• _What you have to do_: Set down every entry once more, exactly as it appears.

• _Records to process_:
------------------------------------------------------------------------

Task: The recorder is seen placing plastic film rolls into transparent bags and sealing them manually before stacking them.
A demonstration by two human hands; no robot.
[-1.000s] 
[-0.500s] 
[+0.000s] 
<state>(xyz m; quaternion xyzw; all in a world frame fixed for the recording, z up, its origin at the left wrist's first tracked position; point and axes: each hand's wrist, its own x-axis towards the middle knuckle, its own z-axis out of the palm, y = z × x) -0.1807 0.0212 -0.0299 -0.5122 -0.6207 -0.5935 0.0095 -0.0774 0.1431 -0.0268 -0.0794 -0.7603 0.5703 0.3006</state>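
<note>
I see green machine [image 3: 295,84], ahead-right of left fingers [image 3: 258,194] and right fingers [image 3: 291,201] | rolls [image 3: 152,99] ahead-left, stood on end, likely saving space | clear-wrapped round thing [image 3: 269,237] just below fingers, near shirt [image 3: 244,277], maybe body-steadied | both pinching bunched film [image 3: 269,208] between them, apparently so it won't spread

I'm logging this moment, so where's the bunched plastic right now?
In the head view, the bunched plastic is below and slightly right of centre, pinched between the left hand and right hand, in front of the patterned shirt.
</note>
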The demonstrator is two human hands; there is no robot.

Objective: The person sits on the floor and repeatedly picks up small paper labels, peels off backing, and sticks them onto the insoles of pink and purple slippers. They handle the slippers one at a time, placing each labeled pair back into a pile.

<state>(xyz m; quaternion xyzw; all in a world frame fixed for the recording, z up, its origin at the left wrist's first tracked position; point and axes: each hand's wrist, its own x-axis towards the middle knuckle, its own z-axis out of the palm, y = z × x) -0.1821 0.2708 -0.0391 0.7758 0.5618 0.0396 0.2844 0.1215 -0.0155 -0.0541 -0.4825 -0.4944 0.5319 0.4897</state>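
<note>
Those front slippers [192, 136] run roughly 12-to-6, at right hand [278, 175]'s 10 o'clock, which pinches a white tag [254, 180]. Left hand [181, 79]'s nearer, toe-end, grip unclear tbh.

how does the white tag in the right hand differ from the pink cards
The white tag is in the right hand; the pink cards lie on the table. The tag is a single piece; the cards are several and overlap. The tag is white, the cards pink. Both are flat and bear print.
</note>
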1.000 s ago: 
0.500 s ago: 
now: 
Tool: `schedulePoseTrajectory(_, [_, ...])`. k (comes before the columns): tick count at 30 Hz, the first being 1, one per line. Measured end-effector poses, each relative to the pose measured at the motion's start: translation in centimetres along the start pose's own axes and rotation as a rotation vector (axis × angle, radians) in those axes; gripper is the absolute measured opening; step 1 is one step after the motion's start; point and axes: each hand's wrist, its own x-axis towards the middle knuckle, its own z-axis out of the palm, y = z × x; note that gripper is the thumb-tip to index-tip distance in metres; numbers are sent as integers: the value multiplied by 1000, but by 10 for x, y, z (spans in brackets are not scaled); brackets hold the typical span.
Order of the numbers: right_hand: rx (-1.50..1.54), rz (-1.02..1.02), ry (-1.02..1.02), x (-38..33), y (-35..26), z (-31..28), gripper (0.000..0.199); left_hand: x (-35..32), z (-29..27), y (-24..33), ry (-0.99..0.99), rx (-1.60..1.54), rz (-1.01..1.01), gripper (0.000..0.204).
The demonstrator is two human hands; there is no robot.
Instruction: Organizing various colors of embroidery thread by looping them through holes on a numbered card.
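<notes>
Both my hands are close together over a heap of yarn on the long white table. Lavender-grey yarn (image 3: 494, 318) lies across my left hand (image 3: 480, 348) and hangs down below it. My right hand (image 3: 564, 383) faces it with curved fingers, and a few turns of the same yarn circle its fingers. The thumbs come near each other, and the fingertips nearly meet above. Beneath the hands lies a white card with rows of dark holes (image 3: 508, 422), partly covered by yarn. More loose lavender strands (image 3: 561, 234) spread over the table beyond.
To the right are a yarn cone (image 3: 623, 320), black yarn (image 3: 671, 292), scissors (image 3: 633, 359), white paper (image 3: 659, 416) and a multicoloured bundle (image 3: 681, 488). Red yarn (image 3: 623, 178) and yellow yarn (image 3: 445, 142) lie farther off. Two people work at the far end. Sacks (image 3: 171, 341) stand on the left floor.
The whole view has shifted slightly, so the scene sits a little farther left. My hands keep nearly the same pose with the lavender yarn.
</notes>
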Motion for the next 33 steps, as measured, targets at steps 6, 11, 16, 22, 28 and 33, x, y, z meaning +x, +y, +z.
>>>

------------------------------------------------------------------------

• _Task answer_:
Task: The recorder is seen placing plastic film rolls into transparent bags and sealing them manually before stacking them.
A demonstration by two human hands; no robot.
[-1.000s] 
[-0.500s] 
[+0.000s] 
<state>(xyz m; quaternion xyzw; all in a world frame fixed for the recording, z up, its origin at the left wrist's first tracked position; point and axes: each hand's wrist, its own x-axis towards the middle knuckle, its own z-axis out of the palm, y = z × x) -0.1807 0.0212 -0.0299 -0.5122 -0.6207 -0.5935 0.0095 -0.0774 0.1431 -0.0268 -0.0794 -0.7603 0.5703 0.3006</state>
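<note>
I see green machine [image 3: 295,84], ahead-right of left fingers [image 3: 258,194] and right fingers [image 3: 291,201] | rolls [image 3: 152,99] ahead-left, stood on end, likely saving space | clear-wrapped round thing [image 3: 269,237] just below fingers, near shirt [image 3: 244,277], maybe body-steadied | both pinching bunched film [image 3: 269,208] between them, apparently so it won't spread

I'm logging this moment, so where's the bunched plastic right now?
In the head view, the bunched plastic is below and slightly right of centre, pinched between the left hand and right hand, in front of the patterned shirt.
</note>
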The demonstrator is two human hands; there is no robot.

Objective: The person sits on the floor and repeatedly picks up small paper labels, peels off backing, and sticks them onto the insoles of pink and purple slippers. They handle the slippers one at a time, placing each labeled pair back into a pile.

<state>(xyz m; quaternion xyzw; all in a world frame fixed for the recording, z up, its origin at the left wrist's first tracked position; point and axes: each hand's wrist, its own x-axis towards the middle knuckle, its own z-axis out of the palm, y = z × x) -0.1821 0.2708 -0.0391 0.7758 0.5618 0.0396 0.2844 0.1215 -0.0155 -0.0541 -0.4825 -0.4944 0.5319 0.4897</state>
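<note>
Those front slippers [192, 136] run roughly 12-to-6, at right hand [278, 175]'s 10 o'clock, which pinches a white tag [254, 180]. Left hand [181, 79]'s nearer, toe-end, grip unclear tbh.

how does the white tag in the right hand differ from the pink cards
The white tag is in the right hand; the pink cards lie on the table. The tag is a single piece; the cards are several and overlap. The tag is white, the cards pink. Both are flat and bear print.
</note>
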1.000 s ago: 
0.500 s ago: 
now: 
Tool: `schedulePoseTrajectory(_, [_, ...])`. k (comes before the columns): tick count at 30 Hz, the first being 1, one per line. Measured end-effector poses, each relative to the pose measured at the motion's start: translation in centimetres along the start pose's own axes and rotation as a rotation vector (axis × angle, radians) in those axes; gripper is the absolute measured opening; step 1 is one step after the motion's start; point and axes: each hand's wrist, its own x-axis towards the middle knuckle, its own z-axis out of the palm, y = z × x; note that gripper is the thumb-tip to index-tip distance in metres; numbers are sent as integers: the value multiplied by 1000, but by 10 for x, y, z (spans in brackets are not scaled); brackets hold the typical span.
Order of the numbers: right_hand: rx (-1.50..1.54), rz (-1.02..1.02), ry (-1.02..1.02), x (-38..33), y (-35..26), z (-31..28), gripper (0.000..0.199); left_hand: x (-35..32), z (-29..27), y (-24..33), ry (-0.99..0.99), rx (-1.60..1.54), rz (-1.01..1.01), gripper (0.000..0.204).
The demonstrator is two human hands; there is no robot.
Instruction: Organizing various colors of embroidery thread by looping them through holes on a numbered card.
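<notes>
Both my hands are close together over a heap of yarn on the long white table. Lavender-grey yarn (image 3: 494, 318) lies across my left hand (image 3: 480, 348) and hangs down below it. My right hand (image 3: 564, 383) faces it with curved fingers, and a few turns of the same yarn circle its fingers. The thumbs come near each other, and the fingertips nearly meet above. Beneath the hands lies a white card with rows of dark holes (image 3: 508, 422), partly covered by yarn. More loose lavender strands (image 3: 561, 234) spread over the table beyond.
To the right are a yarn cone (image 3: 623, 320), black yarn (image 3: 671, 292), scissors (image 3: 633, 359), white paper (image 3: 659, 416) and a multicoloured bundle (image 3: 681, 488). Red yarn (image 3: 623, 178) and yellow yarn (image 3: 445, 142) lie farther off. Two people work at the far end. Sacks (image 3: 171, 341) stand on the left floor.
The whole view has shifted slightly, so the scene sits a little farther left. My hands keep nearly the same pose with the lavender yarn.
</notes>
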Motion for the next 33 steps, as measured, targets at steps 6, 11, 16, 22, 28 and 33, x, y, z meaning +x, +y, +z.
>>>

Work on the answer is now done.